Your instructions – Would you retype the whole listing exactly?
Content starts
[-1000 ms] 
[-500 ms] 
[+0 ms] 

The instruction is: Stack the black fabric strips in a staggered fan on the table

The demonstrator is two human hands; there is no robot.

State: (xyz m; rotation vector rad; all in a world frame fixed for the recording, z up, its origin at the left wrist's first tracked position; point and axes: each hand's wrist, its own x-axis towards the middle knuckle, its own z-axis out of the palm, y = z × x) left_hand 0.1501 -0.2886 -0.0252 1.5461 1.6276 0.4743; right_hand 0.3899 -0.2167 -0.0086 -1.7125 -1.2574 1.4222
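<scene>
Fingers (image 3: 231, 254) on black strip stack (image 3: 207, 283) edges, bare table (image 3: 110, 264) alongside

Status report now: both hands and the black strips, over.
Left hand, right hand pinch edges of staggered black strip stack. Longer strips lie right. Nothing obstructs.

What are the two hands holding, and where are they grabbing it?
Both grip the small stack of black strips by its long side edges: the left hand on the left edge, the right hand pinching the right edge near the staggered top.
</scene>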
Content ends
Written response –
[-1000 ms] 
[-500 ms] 
[+0 ms] 

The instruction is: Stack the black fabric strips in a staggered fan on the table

The demonstrator is two human hands; there is no robot.

State: (xyz m; rotation vector rad; all in a world frame fixed for the recording, z up, its origin at the left wrist's first tracked position; point and axes: each hand's wrist, its own x-axis towards the middle knuckle, its own z-axis out of the palm, y = z × x) left_hand 0.1501 -0.2886 -0.0252 1.5461 1.6276 0.4743; right_hand 0.3899 -0.2167 -0.0086 -1.7125 -1.2574 1.4222
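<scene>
Fingers (image 3: 231, 254) on black strip stack (image 3: 207, 283) edges, bare table (image 3: 110, 264) alongside

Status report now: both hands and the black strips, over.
Left hand, right hand pinch edges of staggered black strip stack. Longer strips lie right. Nothing obstructs.

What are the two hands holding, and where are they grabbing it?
Both grip the small stack of black strips by its long side edges: the left hand on the left edge, the right hand pinching the right edge near the staggered top.
</scene>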

This output is now finished.